#### DIRECTIONS:
Scan the entries that follow and work out how many lines contain "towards". Give the number and nothing else.

>>>

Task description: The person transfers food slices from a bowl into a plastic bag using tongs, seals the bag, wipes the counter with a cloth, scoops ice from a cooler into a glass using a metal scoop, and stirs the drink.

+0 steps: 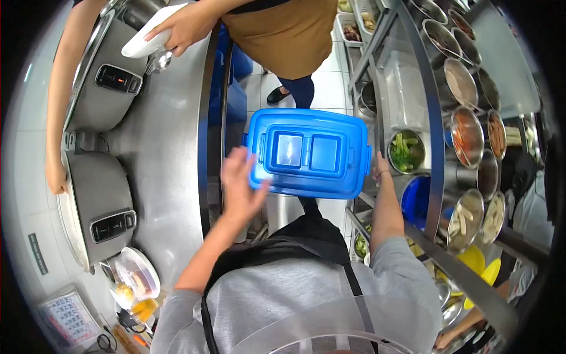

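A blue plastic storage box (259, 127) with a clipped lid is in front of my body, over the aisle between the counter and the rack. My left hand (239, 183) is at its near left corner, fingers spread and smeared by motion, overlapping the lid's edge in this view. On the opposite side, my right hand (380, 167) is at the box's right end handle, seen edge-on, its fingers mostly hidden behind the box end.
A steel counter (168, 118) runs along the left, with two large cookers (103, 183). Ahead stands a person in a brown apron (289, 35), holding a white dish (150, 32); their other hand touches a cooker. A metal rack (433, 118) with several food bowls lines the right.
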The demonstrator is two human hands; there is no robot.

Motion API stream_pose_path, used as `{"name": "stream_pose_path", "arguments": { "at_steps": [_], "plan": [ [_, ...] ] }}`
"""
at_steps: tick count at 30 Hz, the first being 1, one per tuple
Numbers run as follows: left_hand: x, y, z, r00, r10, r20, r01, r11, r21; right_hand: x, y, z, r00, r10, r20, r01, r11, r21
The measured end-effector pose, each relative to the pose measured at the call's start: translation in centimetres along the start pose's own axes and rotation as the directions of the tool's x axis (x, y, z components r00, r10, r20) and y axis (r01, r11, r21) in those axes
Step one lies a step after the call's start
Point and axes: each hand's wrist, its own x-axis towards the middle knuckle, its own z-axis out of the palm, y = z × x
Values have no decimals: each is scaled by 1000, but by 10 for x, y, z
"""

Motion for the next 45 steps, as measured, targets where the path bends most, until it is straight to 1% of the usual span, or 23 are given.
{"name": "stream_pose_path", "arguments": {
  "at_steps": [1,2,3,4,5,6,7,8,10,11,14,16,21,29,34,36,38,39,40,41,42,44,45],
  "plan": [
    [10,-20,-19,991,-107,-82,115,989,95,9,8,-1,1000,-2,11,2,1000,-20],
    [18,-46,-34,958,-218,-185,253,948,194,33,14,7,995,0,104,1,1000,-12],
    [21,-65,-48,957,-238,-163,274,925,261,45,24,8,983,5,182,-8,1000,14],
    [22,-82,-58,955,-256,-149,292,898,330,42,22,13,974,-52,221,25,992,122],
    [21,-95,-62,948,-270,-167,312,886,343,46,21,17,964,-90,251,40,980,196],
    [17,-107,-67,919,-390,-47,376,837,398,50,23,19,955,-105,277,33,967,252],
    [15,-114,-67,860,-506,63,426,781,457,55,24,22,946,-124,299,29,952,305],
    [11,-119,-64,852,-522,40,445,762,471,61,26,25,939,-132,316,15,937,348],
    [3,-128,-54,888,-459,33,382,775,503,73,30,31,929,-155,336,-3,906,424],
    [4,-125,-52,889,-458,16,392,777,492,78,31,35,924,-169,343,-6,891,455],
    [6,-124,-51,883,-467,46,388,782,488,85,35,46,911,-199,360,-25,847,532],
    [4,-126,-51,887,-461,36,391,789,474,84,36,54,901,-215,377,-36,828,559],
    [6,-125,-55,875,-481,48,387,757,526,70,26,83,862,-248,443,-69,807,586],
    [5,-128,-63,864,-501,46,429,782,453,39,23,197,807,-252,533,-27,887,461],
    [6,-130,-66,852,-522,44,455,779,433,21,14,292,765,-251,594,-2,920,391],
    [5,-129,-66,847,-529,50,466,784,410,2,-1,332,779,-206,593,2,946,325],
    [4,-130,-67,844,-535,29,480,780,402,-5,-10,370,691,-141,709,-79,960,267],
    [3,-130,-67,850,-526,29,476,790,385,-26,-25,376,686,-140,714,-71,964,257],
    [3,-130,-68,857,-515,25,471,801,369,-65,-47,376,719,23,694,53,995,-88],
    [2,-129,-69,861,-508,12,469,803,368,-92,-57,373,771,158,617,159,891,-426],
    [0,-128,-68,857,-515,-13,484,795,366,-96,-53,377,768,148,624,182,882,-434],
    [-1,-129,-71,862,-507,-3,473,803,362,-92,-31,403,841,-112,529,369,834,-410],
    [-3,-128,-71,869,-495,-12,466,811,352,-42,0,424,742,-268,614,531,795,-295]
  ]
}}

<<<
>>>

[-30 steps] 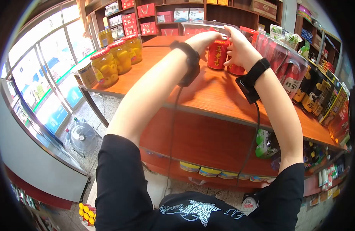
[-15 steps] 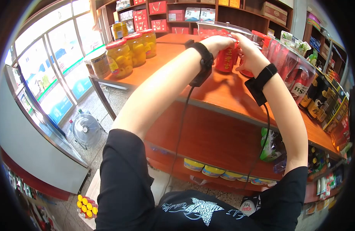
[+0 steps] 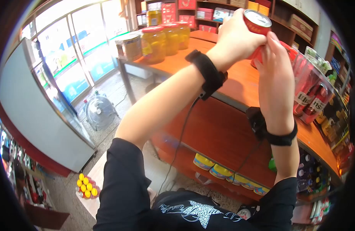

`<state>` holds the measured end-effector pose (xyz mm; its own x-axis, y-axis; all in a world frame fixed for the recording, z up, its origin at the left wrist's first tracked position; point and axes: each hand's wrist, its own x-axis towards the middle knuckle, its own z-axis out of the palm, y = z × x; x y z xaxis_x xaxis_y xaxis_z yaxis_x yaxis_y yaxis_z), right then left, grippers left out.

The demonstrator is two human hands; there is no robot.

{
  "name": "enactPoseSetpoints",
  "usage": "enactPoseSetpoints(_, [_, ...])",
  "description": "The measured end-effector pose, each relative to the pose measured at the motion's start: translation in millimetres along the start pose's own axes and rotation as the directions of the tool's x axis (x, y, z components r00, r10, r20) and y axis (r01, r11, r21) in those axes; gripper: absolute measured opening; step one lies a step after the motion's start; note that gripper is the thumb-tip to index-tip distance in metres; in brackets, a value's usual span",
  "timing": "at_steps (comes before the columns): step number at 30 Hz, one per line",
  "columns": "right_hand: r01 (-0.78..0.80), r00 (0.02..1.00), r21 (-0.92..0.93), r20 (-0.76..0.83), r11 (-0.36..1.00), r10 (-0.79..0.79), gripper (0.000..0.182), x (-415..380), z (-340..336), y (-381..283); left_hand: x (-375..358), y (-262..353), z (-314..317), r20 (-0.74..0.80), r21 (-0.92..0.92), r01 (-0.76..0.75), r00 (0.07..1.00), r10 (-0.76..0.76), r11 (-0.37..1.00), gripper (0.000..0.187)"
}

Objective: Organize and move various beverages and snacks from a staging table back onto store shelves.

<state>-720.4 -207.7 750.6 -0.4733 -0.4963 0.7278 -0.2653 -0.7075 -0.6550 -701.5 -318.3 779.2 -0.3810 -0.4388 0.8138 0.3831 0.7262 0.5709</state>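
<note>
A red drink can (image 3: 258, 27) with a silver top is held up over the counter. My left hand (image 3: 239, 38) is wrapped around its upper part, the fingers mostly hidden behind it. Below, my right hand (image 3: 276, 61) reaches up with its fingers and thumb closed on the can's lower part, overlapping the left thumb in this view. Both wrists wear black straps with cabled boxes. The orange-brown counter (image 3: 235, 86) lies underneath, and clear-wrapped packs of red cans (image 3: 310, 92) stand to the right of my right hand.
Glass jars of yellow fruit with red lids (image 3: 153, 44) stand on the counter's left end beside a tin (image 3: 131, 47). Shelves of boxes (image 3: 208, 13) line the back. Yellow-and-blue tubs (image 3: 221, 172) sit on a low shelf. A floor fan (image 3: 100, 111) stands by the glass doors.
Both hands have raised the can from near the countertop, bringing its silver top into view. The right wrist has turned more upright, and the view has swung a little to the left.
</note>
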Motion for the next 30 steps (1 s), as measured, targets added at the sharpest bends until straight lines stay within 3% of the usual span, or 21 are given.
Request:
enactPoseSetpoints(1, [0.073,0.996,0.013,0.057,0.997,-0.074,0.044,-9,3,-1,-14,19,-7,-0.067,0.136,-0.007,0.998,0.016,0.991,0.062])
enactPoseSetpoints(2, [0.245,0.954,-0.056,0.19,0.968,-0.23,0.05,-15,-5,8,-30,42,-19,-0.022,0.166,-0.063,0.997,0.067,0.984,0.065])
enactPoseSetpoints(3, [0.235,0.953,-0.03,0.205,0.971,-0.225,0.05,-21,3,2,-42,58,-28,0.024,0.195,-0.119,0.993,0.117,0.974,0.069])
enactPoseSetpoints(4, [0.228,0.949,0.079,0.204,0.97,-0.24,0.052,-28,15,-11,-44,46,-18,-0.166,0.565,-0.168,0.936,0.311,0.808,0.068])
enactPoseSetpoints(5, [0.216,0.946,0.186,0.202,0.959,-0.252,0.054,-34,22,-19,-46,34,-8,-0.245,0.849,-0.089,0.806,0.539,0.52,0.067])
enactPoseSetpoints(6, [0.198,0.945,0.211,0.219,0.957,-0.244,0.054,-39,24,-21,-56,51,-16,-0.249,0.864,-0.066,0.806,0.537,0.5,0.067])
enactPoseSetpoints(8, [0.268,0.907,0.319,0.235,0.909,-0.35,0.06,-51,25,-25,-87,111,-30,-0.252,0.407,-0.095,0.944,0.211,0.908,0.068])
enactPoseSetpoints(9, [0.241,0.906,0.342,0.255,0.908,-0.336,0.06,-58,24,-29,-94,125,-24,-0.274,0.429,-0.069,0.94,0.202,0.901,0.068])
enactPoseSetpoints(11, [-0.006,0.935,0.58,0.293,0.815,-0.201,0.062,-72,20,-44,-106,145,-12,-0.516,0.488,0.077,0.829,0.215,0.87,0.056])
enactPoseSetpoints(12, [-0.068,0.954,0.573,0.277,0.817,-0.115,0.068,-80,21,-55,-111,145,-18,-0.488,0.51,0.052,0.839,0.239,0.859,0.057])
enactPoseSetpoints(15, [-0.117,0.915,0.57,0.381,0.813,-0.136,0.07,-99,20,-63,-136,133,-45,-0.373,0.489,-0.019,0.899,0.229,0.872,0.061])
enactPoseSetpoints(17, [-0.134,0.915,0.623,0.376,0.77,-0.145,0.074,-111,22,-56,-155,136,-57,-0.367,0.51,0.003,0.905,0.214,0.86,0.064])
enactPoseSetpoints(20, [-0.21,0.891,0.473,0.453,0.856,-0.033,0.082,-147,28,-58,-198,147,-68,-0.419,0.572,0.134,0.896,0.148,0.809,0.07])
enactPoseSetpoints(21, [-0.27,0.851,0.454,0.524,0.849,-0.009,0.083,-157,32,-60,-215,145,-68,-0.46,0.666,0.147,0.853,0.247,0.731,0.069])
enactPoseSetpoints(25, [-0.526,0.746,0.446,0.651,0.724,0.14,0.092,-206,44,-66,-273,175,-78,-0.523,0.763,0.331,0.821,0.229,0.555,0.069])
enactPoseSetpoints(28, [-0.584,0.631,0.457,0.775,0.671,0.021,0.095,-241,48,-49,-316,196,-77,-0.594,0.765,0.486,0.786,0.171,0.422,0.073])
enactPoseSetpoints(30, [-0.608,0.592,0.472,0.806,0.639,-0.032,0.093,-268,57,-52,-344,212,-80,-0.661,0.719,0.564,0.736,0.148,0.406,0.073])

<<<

#### RESPONSE BELOW:
2